Problem requirements
Nothing is needed except the lines below that run from the one with "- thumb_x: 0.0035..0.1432" through the one with "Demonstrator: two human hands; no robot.", repeated exactly.

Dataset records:
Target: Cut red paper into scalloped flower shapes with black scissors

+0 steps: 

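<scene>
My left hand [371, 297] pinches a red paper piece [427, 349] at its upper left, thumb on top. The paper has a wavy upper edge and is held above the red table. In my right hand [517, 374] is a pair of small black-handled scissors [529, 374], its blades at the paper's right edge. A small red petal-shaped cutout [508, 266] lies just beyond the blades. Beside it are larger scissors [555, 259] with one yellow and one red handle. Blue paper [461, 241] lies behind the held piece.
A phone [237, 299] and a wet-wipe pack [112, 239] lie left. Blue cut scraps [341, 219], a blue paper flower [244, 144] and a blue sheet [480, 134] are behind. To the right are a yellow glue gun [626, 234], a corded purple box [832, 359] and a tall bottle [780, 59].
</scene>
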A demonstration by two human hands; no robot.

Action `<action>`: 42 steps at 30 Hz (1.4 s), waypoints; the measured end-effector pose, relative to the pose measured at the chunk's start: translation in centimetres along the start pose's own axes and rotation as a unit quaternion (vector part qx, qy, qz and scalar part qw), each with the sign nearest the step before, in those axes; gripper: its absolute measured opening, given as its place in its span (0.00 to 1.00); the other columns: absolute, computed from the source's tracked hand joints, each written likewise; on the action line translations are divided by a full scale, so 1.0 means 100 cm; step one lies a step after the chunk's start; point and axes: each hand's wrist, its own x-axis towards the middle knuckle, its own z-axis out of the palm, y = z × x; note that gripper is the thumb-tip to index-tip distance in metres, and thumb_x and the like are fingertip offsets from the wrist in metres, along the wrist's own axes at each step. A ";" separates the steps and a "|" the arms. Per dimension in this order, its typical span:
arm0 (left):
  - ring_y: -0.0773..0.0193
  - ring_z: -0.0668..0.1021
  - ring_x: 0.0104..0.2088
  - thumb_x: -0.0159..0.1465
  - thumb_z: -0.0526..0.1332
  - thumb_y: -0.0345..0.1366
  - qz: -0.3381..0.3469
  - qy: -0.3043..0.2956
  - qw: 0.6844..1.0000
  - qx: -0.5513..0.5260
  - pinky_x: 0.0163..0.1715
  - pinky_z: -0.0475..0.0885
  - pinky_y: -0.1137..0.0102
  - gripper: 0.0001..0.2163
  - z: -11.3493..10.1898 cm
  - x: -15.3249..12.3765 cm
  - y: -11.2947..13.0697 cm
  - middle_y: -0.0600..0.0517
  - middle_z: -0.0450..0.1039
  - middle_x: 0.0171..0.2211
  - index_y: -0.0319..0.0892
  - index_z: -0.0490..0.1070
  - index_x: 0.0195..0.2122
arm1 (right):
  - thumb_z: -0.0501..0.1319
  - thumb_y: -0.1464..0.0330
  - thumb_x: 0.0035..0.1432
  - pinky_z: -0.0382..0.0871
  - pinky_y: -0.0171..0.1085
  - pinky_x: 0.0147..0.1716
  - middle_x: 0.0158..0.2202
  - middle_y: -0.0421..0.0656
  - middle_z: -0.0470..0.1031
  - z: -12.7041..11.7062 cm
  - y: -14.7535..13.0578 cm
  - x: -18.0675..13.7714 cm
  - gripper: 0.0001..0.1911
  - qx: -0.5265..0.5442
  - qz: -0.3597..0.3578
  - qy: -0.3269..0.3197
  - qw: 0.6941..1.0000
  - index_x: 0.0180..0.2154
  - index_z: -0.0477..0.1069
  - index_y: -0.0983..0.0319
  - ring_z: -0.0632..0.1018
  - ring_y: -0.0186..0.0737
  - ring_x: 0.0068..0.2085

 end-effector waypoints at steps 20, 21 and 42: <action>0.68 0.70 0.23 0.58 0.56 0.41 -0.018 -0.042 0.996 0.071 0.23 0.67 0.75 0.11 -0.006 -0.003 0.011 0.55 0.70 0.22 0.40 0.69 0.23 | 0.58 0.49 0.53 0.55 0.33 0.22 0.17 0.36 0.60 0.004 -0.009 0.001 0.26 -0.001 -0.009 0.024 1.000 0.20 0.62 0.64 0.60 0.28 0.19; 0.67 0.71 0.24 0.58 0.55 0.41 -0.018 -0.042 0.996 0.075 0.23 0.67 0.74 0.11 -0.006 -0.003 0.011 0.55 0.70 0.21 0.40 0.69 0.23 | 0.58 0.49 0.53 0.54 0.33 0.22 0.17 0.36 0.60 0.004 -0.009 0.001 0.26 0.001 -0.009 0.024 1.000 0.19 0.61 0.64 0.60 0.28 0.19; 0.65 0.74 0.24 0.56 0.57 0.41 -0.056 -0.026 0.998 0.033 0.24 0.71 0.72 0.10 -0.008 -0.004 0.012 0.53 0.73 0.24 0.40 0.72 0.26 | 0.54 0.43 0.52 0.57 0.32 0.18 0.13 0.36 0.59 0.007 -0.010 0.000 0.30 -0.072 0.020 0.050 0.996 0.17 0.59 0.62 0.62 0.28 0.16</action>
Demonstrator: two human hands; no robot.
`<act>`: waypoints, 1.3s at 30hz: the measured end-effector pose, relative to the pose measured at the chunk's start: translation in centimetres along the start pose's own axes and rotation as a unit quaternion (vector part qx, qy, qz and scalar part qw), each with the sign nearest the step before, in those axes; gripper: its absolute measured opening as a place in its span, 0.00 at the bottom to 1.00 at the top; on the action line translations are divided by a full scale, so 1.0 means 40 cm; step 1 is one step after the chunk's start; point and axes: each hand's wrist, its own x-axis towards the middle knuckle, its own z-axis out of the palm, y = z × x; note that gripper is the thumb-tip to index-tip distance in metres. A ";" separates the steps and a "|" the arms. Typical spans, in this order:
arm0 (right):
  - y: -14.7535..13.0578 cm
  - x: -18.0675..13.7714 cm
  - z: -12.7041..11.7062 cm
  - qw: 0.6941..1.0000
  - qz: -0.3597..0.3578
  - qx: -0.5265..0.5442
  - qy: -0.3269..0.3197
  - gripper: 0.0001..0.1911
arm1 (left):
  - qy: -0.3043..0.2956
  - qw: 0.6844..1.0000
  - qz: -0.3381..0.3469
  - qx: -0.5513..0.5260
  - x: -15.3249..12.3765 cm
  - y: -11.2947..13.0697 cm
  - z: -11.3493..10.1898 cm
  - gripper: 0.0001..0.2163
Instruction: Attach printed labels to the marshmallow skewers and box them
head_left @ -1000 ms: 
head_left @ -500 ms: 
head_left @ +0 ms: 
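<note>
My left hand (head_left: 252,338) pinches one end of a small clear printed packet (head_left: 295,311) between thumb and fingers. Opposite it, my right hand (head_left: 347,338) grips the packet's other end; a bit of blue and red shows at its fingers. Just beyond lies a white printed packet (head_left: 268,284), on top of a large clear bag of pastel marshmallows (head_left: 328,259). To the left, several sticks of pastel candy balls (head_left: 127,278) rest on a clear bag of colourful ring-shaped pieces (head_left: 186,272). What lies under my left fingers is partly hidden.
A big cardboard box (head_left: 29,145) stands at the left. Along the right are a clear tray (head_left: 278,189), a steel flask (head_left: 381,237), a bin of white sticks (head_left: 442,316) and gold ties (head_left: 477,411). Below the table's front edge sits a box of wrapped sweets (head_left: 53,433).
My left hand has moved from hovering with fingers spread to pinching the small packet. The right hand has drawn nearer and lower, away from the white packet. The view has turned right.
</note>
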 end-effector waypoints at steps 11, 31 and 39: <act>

Result
  - thumb_x: 0.0035..0.1432
  - pinky_z: -0.0382..0.0871
  - pinky_y: -0.0171..0.1085
  - pinky_x: 0.0147..0.1716
  - middle_x: 0.0158..0.2202
  - middle_y: -0.0421..0.0656
  - middle_z: -0.0470..0.1031
  - z: -12.7041..11.7062 cm
  - y: -14.7535..13.0578 cm
  - x: -18.0675..13.7714 cm
  - gripper: 0.0001..0.1911
  - qx: -0.5265..0.5442
  - qz: -0.3597..0.3578
  - qy: -0.3269..0.3197
  - qw: 0.6941..1.0000
  - index_x: 0.0180..0.2154
  - index_z: -0.0477..0.1069
  - index_y: -0.0983..0.0319
  - ring_z: -0.0632..0.1018
  - ring_y: -0.0186..0.0737
  - ring_x: 0.0068..0.2085

 end-effector waypoints at steps 20, 21 and 42: <action>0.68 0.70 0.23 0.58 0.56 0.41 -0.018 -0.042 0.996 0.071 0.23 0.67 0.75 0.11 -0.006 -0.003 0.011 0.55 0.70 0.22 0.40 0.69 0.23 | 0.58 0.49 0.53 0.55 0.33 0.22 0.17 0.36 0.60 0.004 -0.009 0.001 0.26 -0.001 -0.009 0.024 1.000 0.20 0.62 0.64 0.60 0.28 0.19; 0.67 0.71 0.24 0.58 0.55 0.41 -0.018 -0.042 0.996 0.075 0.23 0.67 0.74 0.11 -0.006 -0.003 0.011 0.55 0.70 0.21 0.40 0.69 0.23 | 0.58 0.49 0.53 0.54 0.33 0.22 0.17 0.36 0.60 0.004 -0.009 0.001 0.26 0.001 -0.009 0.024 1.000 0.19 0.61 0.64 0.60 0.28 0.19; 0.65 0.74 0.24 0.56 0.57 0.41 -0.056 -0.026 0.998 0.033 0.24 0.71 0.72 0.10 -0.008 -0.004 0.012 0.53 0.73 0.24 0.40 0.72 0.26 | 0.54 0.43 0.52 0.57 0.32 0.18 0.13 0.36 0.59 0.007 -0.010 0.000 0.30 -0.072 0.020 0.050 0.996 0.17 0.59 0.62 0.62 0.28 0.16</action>
Demonstrator: two human hands; no robot.

That completes the response.